• **What the task requires**
Retype all the data word for word.
┌─ Provided data
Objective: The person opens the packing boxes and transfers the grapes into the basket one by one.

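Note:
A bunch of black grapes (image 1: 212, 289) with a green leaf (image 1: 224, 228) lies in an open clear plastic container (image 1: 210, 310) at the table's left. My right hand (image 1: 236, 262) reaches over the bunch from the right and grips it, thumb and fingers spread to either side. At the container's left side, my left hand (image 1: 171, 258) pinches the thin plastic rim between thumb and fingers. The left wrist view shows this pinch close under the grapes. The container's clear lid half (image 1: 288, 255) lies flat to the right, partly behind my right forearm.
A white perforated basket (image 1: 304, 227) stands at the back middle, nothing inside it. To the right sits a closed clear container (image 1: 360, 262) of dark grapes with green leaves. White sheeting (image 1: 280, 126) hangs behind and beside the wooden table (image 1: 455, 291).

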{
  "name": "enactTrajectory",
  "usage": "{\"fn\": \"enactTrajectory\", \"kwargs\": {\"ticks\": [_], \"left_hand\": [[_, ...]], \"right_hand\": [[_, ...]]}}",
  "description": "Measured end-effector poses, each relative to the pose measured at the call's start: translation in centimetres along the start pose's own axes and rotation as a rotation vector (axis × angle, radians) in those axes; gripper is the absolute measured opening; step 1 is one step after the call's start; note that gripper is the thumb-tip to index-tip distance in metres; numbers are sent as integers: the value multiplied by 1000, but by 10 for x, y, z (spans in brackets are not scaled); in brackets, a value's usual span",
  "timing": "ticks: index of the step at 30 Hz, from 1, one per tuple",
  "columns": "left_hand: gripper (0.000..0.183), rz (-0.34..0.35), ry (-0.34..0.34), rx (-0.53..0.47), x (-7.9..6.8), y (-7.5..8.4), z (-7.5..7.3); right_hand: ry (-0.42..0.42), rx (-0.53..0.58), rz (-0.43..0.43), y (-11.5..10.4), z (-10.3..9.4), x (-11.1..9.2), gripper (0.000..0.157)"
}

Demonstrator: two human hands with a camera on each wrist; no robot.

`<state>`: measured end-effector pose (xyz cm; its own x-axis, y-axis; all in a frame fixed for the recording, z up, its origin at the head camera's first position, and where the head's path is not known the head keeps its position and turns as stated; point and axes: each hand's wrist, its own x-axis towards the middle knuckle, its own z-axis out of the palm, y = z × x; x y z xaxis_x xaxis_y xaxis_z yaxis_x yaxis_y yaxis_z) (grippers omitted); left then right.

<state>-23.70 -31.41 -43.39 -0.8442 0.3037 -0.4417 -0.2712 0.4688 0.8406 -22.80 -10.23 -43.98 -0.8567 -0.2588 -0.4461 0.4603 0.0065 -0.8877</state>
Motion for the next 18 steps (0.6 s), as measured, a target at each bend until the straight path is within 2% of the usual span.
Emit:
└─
• **Solution to this exercise**
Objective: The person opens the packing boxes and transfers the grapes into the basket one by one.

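Note:
A bunch of black grapes (image 1: 212, 289) with a green leaf (image 1: 224, 228) lies in an open clear plastic container (image 1: 210, 310) at the table's left. My right hand (image 1: 236, 262) reaches over the bunch from the right and grips it, thumb and fingers spread to either side. At the container's left side, my left hand (image 1: 171, 258) pinches the thin plastic rim between thumb and fingers. The left wrist view shows this pinch close under the grapes. The container's clear lid half (image 1: 288, 255) lies flat to the right, partly behind my right forearm.
A white perforated basket (image 1: 304, 227) stands at the back middle, nothing inside it. To the right sits a closed clear container (image 1: 360, 262) of dark grapes with green leaves. White sheeting (image 1: 280, 126) hangs behind and beside the wooden table (image 1: 455, 291).
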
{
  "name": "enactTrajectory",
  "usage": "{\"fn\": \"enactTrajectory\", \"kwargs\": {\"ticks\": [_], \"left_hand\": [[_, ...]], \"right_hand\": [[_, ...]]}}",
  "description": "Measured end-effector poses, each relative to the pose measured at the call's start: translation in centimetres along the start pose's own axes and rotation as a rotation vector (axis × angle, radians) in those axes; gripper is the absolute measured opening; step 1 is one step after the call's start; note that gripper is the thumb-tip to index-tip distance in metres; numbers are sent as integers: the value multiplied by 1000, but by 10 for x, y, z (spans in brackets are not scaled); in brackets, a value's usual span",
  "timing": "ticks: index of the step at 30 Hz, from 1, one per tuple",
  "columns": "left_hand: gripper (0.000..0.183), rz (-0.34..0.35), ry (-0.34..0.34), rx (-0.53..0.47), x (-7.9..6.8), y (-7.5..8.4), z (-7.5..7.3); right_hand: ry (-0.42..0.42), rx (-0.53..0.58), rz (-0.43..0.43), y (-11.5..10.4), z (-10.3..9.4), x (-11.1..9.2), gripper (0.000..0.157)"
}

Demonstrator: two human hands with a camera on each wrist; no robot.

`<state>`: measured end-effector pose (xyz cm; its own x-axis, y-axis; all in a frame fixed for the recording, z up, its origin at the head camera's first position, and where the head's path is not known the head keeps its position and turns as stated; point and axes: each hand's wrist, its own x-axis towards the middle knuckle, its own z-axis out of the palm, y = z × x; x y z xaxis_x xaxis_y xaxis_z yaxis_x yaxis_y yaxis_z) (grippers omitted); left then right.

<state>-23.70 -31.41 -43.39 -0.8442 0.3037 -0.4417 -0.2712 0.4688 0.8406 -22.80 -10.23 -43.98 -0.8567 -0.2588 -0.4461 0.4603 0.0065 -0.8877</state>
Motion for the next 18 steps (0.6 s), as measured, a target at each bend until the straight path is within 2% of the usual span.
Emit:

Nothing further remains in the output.